Vale lembrar que a chapa Bolsonaro-Mourão foi alvo de uma Aije por se beneficiar de disparos em massa de pelo WhatsApp, durante as eleições de 2018. A chapa foi inocentada pelo TSE, que só julgou a ação em 2021, três anos depois da posse de Jair Bolsonaro como presidente.

“A Justiça Eleitoral costuma cassar mandatos de prefeitos por meio da Aije. É uma ação que faz parte do jogo e partidos entram com pedidos no TSE, mas não implica na realização de um terceiro turno. Isso não passa de um jargão, usado para causar impacto na legitimidade do processo eleitoral”, diz Batini, da FGV.

PL não entrou com pedido para cassar Lula no caso das rádios

Até o momento, o PL não protocolou uma ação para cassar a chapa Lula-Alckmin referente ao abuso de poder dos meios de comunicação no caso das inserções de propaganda em rádios.

Um pedido para tornar Lula inelegível foi feito pelo PL ao TSE, mas sob a alegação de que o petista estaria se beneficiando de notícias falsas disseminadas por André Janones (Avante-MG), deputado eleito e coordenador da campanha do ex-presidente nas redes sociais. A acusação é de abuso dos meios de comunicação pela chapa do PT.

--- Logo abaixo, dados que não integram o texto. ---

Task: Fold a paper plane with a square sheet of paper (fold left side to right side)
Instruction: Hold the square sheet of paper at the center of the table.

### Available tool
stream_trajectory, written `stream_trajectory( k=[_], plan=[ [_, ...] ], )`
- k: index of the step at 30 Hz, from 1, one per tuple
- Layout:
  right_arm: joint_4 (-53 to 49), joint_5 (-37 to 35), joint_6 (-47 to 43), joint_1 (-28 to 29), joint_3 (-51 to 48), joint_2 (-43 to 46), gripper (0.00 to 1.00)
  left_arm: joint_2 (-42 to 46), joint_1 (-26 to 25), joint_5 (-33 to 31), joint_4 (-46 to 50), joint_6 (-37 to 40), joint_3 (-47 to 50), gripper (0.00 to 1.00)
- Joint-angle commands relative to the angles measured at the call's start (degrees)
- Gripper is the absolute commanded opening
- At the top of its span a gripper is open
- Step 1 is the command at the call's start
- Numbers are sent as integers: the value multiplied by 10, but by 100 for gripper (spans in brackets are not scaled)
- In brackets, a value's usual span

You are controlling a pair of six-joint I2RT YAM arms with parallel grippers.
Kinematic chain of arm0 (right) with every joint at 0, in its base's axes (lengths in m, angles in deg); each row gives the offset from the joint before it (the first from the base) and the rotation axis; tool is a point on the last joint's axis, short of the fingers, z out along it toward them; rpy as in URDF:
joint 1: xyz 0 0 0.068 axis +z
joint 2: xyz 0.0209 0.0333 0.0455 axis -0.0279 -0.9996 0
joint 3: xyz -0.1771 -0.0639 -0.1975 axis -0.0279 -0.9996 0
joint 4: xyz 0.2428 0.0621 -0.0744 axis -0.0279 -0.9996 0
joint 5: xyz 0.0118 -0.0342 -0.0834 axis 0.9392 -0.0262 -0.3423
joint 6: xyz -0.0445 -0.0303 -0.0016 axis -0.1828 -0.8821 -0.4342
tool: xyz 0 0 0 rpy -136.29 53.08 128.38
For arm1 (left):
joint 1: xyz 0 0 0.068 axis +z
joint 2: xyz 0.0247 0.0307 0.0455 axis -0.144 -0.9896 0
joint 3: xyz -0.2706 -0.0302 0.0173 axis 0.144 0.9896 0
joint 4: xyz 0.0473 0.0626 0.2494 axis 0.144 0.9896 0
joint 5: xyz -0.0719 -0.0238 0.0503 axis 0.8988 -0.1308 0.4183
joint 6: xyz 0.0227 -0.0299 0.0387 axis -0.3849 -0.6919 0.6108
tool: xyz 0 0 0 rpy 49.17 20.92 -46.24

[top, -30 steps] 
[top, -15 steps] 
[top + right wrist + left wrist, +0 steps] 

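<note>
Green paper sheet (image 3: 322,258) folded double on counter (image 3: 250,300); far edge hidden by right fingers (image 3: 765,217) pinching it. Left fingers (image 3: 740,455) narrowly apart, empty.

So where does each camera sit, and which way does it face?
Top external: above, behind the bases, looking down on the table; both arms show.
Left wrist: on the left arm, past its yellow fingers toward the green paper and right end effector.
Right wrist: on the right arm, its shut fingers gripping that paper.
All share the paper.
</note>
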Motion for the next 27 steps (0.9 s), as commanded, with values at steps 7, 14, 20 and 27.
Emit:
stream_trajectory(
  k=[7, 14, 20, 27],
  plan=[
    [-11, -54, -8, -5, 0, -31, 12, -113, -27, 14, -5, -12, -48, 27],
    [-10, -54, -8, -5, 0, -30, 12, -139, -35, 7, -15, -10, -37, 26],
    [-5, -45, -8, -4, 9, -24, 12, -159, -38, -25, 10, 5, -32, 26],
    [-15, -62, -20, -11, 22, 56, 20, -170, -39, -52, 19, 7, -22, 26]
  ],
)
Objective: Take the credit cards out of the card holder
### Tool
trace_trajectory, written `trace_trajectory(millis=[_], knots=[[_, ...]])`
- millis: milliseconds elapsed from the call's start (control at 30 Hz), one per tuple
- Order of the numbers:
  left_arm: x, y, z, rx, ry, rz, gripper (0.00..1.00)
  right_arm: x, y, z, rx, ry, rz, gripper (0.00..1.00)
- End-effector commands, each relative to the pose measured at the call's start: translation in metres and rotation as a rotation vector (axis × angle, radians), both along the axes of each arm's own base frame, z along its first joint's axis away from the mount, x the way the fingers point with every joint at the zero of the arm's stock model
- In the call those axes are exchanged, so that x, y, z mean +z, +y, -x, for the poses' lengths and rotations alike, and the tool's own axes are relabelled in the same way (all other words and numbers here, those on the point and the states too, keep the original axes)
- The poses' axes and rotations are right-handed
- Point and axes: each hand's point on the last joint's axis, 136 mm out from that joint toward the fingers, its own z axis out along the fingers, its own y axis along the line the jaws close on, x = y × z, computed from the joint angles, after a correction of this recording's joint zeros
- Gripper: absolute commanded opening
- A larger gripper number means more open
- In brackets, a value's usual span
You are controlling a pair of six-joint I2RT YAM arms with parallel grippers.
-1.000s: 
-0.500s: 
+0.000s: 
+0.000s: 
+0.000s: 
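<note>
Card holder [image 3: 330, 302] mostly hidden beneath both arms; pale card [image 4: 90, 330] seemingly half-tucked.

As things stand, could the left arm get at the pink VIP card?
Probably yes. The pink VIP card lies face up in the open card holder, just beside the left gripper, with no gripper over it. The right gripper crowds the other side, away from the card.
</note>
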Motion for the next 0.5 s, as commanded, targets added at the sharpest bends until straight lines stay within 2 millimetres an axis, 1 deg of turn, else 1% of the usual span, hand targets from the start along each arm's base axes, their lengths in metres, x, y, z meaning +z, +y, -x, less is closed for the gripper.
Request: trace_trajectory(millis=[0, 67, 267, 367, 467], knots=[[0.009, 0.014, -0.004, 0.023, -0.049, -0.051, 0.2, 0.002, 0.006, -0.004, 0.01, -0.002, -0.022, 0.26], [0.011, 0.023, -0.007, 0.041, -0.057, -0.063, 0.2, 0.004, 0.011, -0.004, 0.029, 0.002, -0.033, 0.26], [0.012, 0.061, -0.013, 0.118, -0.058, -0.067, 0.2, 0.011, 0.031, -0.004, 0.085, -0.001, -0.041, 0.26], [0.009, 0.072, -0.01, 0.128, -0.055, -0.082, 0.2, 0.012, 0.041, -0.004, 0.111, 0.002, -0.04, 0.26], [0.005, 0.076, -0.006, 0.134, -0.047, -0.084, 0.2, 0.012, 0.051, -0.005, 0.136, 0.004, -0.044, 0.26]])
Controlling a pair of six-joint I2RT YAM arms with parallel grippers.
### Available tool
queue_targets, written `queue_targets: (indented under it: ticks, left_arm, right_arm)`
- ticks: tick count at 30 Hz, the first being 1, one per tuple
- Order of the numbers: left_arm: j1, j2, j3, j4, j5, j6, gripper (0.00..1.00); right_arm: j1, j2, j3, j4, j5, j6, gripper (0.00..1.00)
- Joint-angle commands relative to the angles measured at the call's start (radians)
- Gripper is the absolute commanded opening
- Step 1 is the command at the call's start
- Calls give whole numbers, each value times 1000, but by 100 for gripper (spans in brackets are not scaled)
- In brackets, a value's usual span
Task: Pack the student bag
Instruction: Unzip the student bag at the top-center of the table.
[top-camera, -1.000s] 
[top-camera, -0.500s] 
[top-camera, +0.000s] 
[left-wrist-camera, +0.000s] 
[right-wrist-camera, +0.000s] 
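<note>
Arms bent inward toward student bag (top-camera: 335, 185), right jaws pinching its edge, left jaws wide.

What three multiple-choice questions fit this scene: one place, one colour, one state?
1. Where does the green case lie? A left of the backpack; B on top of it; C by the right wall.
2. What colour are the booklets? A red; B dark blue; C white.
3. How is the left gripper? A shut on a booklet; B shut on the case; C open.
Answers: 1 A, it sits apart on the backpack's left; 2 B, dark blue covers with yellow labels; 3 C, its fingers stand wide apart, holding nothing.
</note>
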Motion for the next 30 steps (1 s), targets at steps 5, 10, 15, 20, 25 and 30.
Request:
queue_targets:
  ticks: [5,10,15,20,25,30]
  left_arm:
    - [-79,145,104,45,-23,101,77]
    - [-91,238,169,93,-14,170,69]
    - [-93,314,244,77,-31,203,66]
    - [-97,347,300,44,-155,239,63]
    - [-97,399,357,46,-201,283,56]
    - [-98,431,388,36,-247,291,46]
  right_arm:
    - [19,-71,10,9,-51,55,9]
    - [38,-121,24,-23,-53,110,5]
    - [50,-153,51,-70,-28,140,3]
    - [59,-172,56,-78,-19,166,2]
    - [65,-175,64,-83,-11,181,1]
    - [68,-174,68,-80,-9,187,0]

Votos nulos podem cancelar eleições?

Neisser explica que os votos nulos também não são capazes de alterar o resultado de uma eleição. Ao anular o voto, o eleitor simplesmente opta por não ter seu voto considerado no resultado final. “Mesmo se 99% dos eleitores votarem nulos, se 1% vota em um candidato, essa parcela do eleitorado decide a eleição”, explica o advogado.

“Por diversos motivos, a tentativa da campanha de Bolsonaro é fora do tom. Não tem como esta petição afetar os resultados do pleito de domingo”, conclui Neisser.